На функциональную этиологию аритмии, помимо отсутствия видимых органических изменений, могут указывать следующие факторы.
1. Конституциональные особенности, в частности, признаки синдрома мезенхимальной дисплазии: астеническая конституция, пролапс митрального клапана и добавочные внутрисердечные хорды, СССУ, гипермобильность суставов, плоскостопие, удлинение и изгибы желчного пузыря, спланхноптоз и т. д. Этиология поражения вегетативной нервной системы при этом неясна; одной из возможных причин сопутствующих вегетативных расстройств могут быть изменения периневрия, относящегося к мезенхимальным структурам организма. При этом пролапс митрального клапана и дополнительные хорды сами могут провоцировать локальное возбуждение миокарда.
2. Общие признаки вегетативной дистонии (влажные ладони, стопы, подмышки, лабильность ЧСС и АД, выраженный дермографизм и др.).

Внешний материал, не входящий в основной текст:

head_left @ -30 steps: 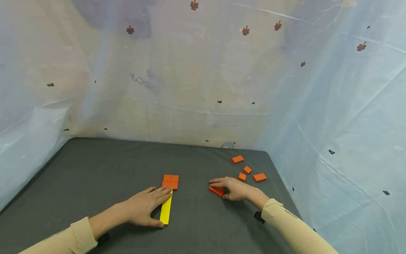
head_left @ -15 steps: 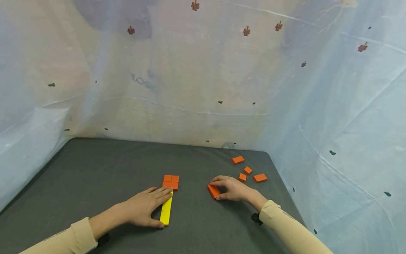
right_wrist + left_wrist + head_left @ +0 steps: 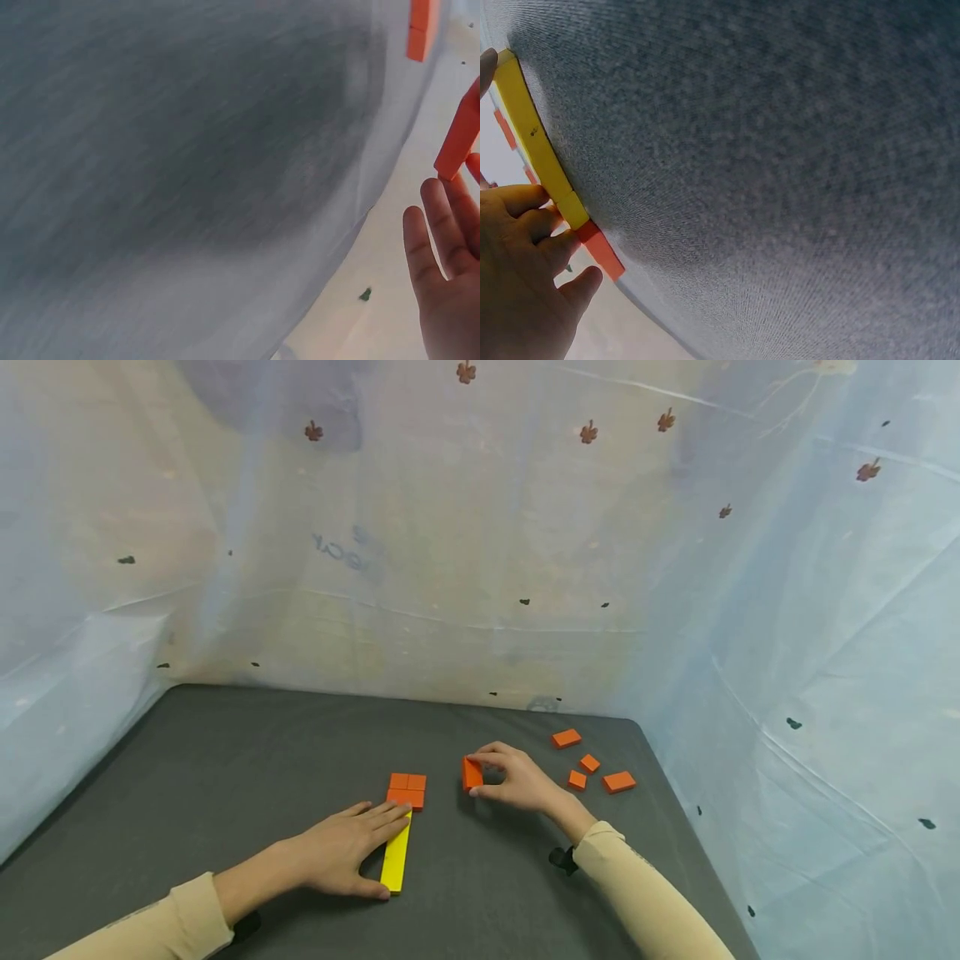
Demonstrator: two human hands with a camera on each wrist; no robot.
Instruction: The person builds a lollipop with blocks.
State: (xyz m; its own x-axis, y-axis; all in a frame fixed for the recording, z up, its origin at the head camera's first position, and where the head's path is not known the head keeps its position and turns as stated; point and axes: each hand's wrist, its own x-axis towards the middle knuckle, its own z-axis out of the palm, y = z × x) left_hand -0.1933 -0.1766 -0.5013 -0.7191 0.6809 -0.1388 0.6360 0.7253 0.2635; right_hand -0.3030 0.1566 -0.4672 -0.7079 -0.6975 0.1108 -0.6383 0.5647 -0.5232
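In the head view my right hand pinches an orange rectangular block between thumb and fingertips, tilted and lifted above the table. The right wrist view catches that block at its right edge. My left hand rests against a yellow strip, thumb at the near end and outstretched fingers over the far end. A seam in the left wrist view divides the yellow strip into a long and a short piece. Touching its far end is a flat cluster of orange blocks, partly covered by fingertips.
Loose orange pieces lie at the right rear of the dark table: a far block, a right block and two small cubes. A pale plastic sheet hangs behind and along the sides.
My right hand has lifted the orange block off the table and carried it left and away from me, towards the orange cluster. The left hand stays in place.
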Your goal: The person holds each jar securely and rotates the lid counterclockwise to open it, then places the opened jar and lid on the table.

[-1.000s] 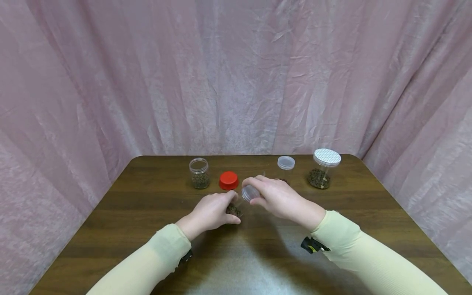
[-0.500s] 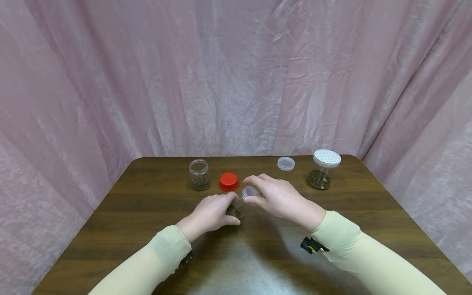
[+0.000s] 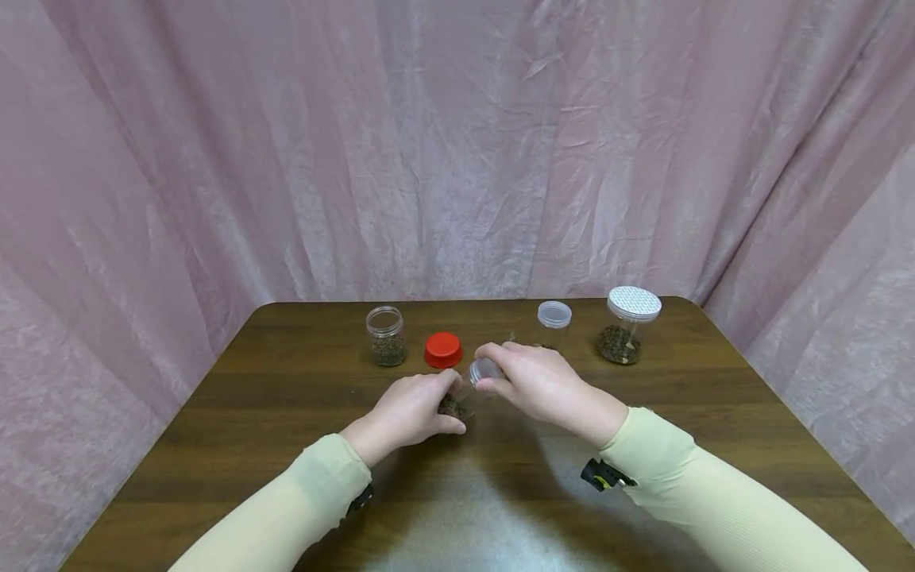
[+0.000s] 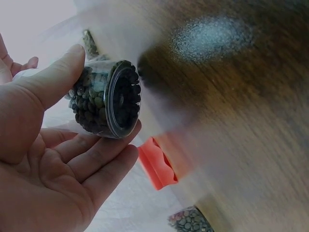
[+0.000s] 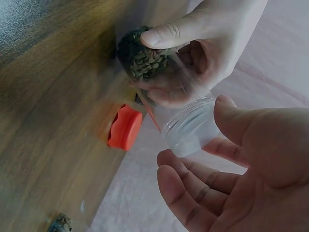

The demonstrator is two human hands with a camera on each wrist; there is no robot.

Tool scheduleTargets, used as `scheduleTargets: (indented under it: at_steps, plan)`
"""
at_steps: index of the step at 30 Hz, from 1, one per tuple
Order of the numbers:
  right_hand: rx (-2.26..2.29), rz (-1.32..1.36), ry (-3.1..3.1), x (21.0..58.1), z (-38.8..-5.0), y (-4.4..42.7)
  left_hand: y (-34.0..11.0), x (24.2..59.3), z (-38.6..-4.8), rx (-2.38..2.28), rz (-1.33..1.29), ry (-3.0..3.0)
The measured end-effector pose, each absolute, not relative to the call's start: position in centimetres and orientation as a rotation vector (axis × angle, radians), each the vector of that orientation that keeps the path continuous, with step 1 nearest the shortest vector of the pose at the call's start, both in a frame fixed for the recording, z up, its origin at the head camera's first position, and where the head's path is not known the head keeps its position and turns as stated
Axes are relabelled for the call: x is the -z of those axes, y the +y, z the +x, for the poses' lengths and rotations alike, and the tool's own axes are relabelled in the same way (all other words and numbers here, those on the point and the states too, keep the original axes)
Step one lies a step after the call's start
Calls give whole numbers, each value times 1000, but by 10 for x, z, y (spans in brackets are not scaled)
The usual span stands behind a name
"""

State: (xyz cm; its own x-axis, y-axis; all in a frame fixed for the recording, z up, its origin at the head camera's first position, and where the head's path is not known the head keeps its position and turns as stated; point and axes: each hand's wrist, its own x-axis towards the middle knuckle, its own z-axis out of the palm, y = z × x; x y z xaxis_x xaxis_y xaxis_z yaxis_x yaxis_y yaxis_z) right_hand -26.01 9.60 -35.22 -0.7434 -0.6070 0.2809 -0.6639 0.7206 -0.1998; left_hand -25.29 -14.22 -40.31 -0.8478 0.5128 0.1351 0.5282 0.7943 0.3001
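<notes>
A clear jar part-filled with dark pellets is tilted, its lidded end toward my right hand. My left hand grips the jar near its pellet-filled base, thumb on one side and fingers on the other. At the other end is a translucent lid, which the thumb and fingers of my right hand pinch by its rim. Beyond the hands stand a red lid and, to its left, a lidless jar with pellets low inside.
A jar with a translucent lid stands behind my right hand, partly hidden. Right of it is a larger jar with a white patterned lid. Everything is on a brown wooden table, with a pink curtain behind.
My right hand has shifted very slightly on the translucent lid, its fingers closing nearer around it. My left hand and the jar have stayed in place.
</notes>
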Motion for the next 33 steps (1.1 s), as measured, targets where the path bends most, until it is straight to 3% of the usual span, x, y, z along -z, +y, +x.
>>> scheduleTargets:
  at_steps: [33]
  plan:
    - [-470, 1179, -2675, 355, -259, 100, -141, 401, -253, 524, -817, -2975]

3. Эмоциональная лабильность.
4. Возникновение экстрасистол в покое, часто при отходе ко сну или, напротив, при эмоциональном возбуждении.
Чаще функциональные экстрасистолы регистрируют у лиц молодого возраста, но функциональную этиологию аритмий нельзя исключить и у лиц более старших возрастных групп.
В повседневной клинической практике при наличии экстрасистолии, развившейся без видимых причин у лиц без выраженной психовегетативной симптоматики, если в анамнезе есть указания на частые простуды, в качестве диагноза основного заболевания ставят миокардитический кардиосклероз. Об атеросклеротическом кардиосклерозе чаще говорят у пожилых больных; при наличии экстрасистолии на фоне НЦД последнюю считают основной патологией. При этом следует учитывать известную условность такой диагностики. В связи с этим при отсутствии сколько‑нибудь отягощенного анамнеза у лиц молодого и среднего возраста без видимых психоэмоциональных и вегетативных отклонений часто диагностируют идиопатическую экстрасистолию (нередко слово «идиопатическая» опускают).
Особого влияния на состояние больного (исключая тягостность субъективных ощущений) экстрасистолия сама по себе не оказывает, хотя очень частая экстрасистолия может несколько ухудшать гемодинамику.
Вместе с тем прогностическое значение экстрасистол может быть весьма серьезным; при этом надо учитывать не только характер экстрасистолии, но и состояние миокарда.
Для прогностической оценки характера желудочковой экстрасистолии используют классификацию Лауна‑Вольфа (1971):
• 0 – отсутствие экстрасистол;
• 1 – редкие, монотопные (до 10 в час);
• 2 – частые, монотопные (в настоящее время признают угрожающим уже более 10 в час);
• 3 – политопные;
• 4А – спаренные;
• 4Б – залповые («пробежки» ЖТ из трех комплексов и более);
• 5 – ранние «R на Г».
Экстрасистолами, имеющими серьезное прогностическое значение, признают экстрасистолы высоких градаций (со 2 по 5), наличие которых свидетельствует о перевозбуждении миокарда (2–3 градации) и опасности возникновения тахиаритмий по типу re‑entry (4–5 градации), т. е. желудочковой пароксизмальной тахикардии (ЖПТ) с резким ухудшением гемодинамики или фибрилляции желудочков (смерть больного). Опасность этого в несколько раз увеличивается при плохом состоянии миокарда (в частности, при снижении фракции выброса менее 35%).
Весьма удобна в практическом отношении классификация Биггера (1984), согласно которой в зависимости от риска внезапной смерти выделяют:
1. доброкачественные желудочковые аритмии ‑ нет обмороков в анамнезе; заболевание сердца, как правило, отсутствует (включая постинфарктный рубец и гипертрофию миокарда), частота ЖЭ 1–10 в час, ЖТ отсутствует;
1. злокачественные ‑ обмороки или остановка сердца в анамнезе, имеется заболевание сердца, частота ЖЭ 10–100 в час и более, часто обнаруживают устойчивые пароксизмы ЖТ;
1. потенциально злокачественные ‑ отличаются от злокачественных отсутствием обмороков и остановки сердца в анамнезе, а также наличием вместо устойчивой ЖТ неустойчивой ЖТ (часто).
Для предсердной экстрасистолии подобной классификации нет. Однако, как и при желудочковой экстрасистолии, частая, политопная, групповая и ранняя («Р на Г») предсердная эстрасистолии могут предвещать фибрилляцию предсердий (МА), особенно у больных с плохим состоянием предсердий (при пороках сердца, ИБС, тиреотоксикозе).